Basically, qemu should keep itself to running a single guest and leave permissions, multiple guests, system configuration to the management stack.

Of course, -net bridge doesn't prevent the management stack from doing management itself (and using -net tap,fd=), but as can be seen from Dan Berrange's response, -net bridge might encourage them into laziness; then we're on the slippery slope of adding more features to -net bridge because libvirt depends on it. Do you really want to add selinux labelling (whatever that is) to qemu?


Management software is really just another user. We really want management software to run unprivileged as much as possible.

I'd like to see qemu confined to managing a single guest and not expand to system management. We have enough to do without taking over management systems and security.

Bridged network configuration is painful now, but only for a handful of users (us developers). For the vast majority it is handled behind their back by management, which has to deal with a bunch of privileged stuff anyway (assigned LVM volumes, assigned pci and usb devices, setting up the bridge, large pages, guest priorities). Why are we adding code to benefit so few people, many of whom don't really use qemu as users?
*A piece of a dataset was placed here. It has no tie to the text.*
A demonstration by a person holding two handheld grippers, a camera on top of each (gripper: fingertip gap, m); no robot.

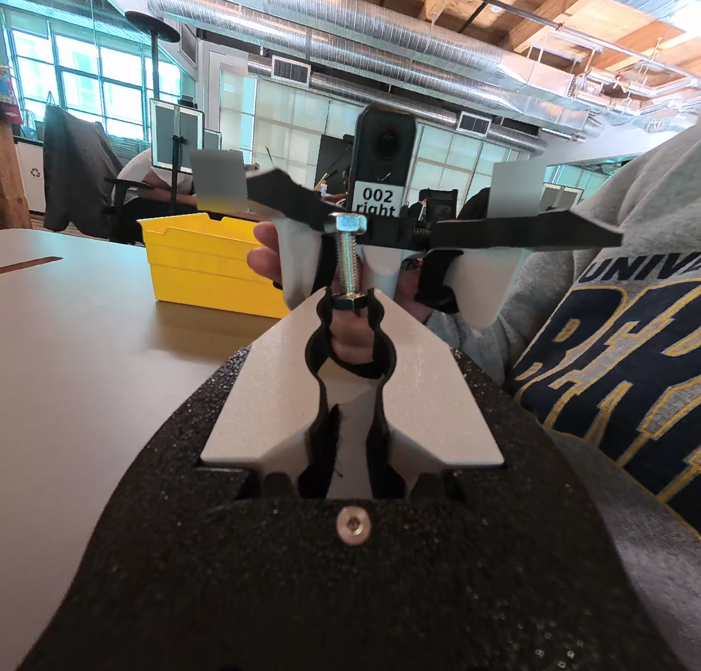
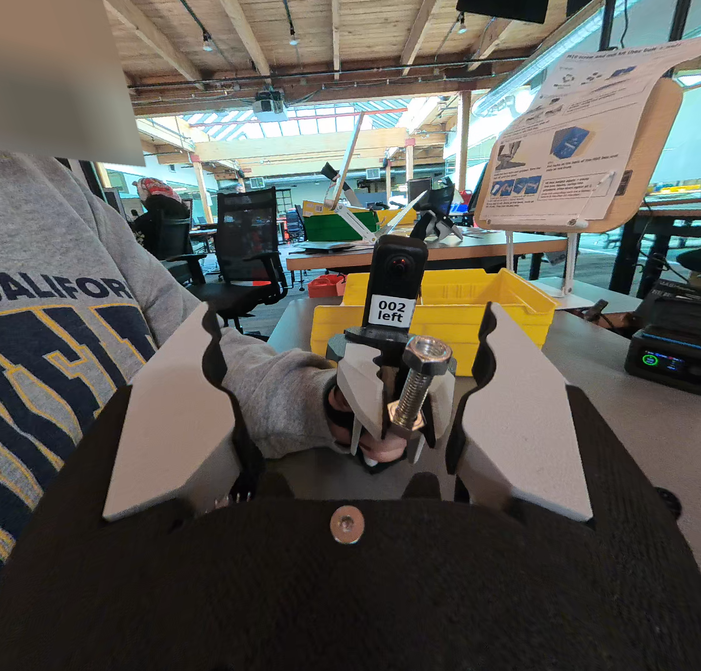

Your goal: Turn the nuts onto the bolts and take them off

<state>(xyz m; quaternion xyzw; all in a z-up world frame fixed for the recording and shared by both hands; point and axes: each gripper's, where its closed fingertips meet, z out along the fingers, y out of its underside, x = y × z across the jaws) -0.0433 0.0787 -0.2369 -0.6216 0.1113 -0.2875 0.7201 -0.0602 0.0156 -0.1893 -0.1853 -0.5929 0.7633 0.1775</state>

I strongly disagree with the way you separate users who use management software from people who invoke qemu directly. libvirt and virt-manager are existence proofs that management software heavily relies on the defaults and mechanisms we establish within qemu.

So you say, if someone makes a wrong decision, we should fix it by making the decision ourselves?

-net bridge will only dig them deeper into qemu defaults.

We can say all we want about how management software should do things but the best way is to make it easy for them to do the right thing.

Except it's not the right thing, at least not completely. Creating the tap and attaching it to a bridge is just a part of configuring networking. You're making it easy to do that part and impossible to do the rest.

Perhaps the same patchset, but to libvirt-devel, would be more useful since they can then add any extra features without burdening qemu.